Potential rookie mistake...  Travel Monday June 8th via US AIR, arrive 2pm in SXM connecting with StBarthCommuter 3:15pm.  Guess my zeal to get to SBH asap with a tight window might pose a problem after reading posts.  Checked StBaths Commuter website and later flights are booked.  In a perfect world (we are talking about a perfect island) the connection seems tight but possible.  

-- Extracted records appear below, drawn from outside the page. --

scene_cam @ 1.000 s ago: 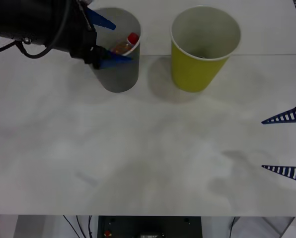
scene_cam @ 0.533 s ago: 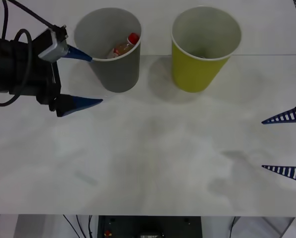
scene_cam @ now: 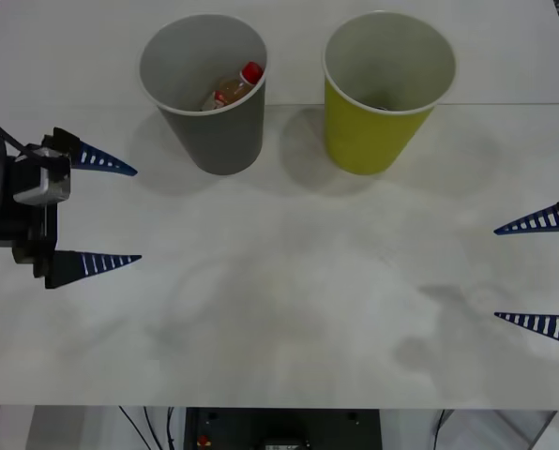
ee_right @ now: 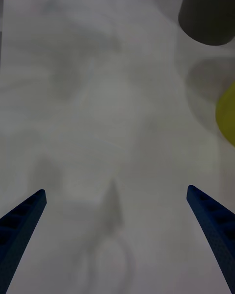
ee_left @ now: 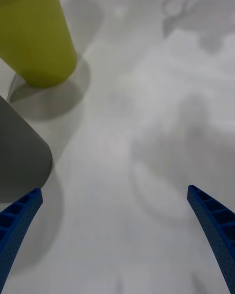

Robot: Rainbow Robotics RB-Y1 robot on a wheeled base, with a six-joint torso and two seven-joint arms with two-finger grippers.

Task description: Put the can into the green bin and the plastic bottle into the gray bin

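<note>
The plastic bottle (scene_cam: 234,86) lies inside the gray bin (scene_cam: 204,94); both grippers, left gripper (scene_cam: 113,214) and right gripper (scene_cam: 540,273), hover spread at the table's (scene_cam: 279,309) side edges.

The place looked like a lab or robot test bench rather than a home. A plain white table (scene_cam: 279,309) with a faintly smudged, worn top held two large paper cups, one gray (scene_cam: 209,112) and one yellow-green (scene_cam: 383,103), standing ahead of the blue ribbed robot fingers. Beneath the table's near edge, behind those fingers, black cables (scene_cam: 139,422) and a dark equipment box (scene_cam: 281,429) sat on the floor.
</note>
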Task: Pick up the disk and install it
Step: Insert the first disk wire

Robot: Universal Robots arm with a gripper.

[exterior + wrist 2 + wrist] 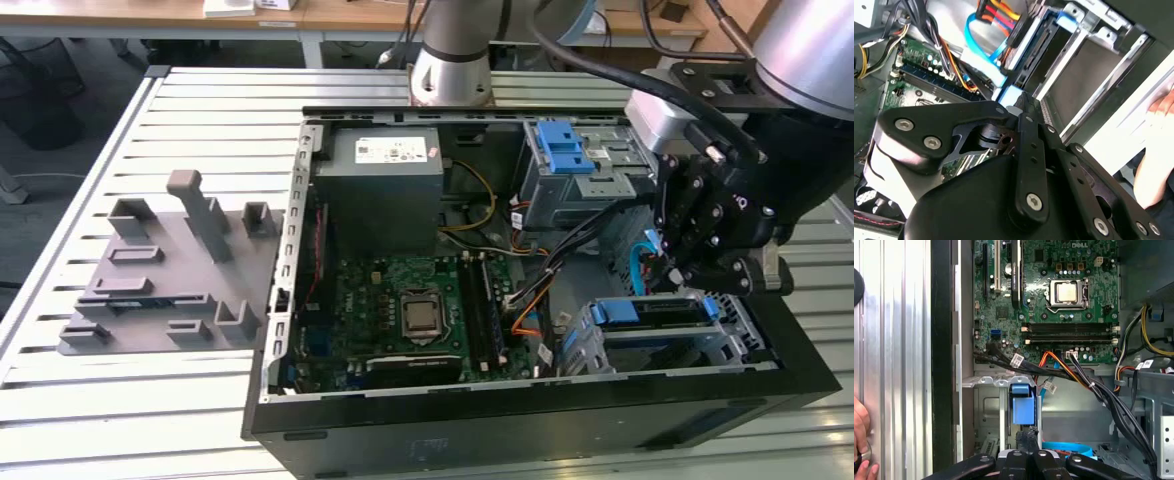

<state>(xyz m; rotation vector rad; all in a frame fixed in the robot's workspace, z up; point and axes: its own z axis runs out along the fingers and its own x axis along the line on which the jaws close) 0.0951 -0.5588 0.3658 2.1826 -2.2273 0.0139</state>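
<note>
At about four o'clock in the exterior view, inside the open case, the disk sits flat in the lower cage, its blue carrier facing up. The arm rises from twelve o'clock, behind the case, and bends over its three o'clock side. Its wrist points steeply down, so the gripper hangs just above the disk, at the disk's two o'clock corner. I cannot tell whether the gripper is open or closed, nor whether it touches the disk. In the first wrist view the gripper faces a blue tab, with the motherboard beyond. The power supply lies at eleven o'clock in the case, and the upper cage at one o'clock. A grey fixture rests on the table at nine o'clock. A person's hand rests on the table beside the case.
</note>
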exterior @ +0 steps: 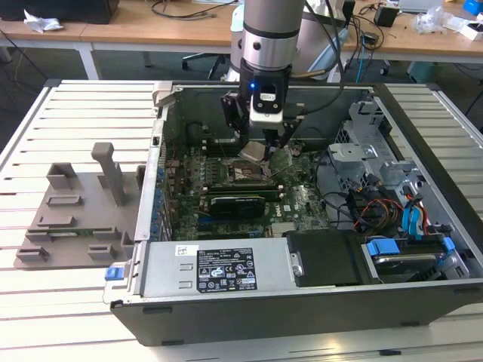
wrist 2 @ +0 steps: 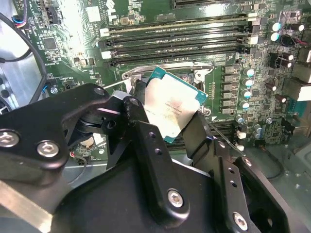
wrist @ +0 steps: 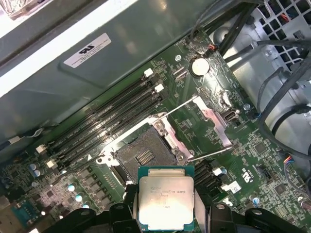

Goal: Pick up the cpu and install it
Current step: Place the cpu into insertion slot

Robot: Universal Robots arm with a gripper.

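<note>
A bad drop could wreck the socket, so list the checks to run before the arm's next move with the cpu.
1. Grip: the cpu is clamped at opposite edges between the gripper's jaws: ok.
2. Socket open, load plate swung back: ok.
3. Socket bed free of stray objects: ok.
4. Squareness: the cpu's edges sit skewed to the socket's in both wrist views: not ok.
5. Corner mark matched to the socket: cannot tell.
6. Cables lie off to the side of the socket: ok.
</note>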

Any tricks/tips to consider?  Should I explore the services of Premium IV?
Thanks for your help!

----------


## phil62

If you can go with carry-on, you should be OK. Otherwise I would definitely contact PremiumIV.

Phil

----------


## andynap

You have checked luggage I assume. Hire Premium IV asap. They will get your luggage and get it on your plane and you can go directly thru the expedited security after you get your boarding passes at the Transfer information desk. Tell SBC you have carryon and they will point you to the security area.

----------


## Flyfish

Thanks for the quick replies...  

Carry On= No problem (minus flight delay)
Luggage= Premium IV

I carry on in the states, however, my guess is that I'm accustomed to a more liberal carry on size.  Are you required to place under the seat, or do they throw it in the cargo hold below?

----------


## andynap

If you are talking USAIR they have a luggage rack for size at the gate. If it's too big it's going in the hold. If you are talking SBC they will put it inside the plane if it's bigger than a briefcase but you will get it as soon as you land.

----------


## stbartshopper

Usually others don't show up due to delays and even though they say they are booked, if you miss your flight, you will probably get on a later one.

----------


## JEK

> If you are talking USAIR they have a luggage rack for size at the gate. If it's too big it's going in the hold. If you are talking SBC they will put it inside the plane if it's bigger than a briefcase but you will get it as soon as you land.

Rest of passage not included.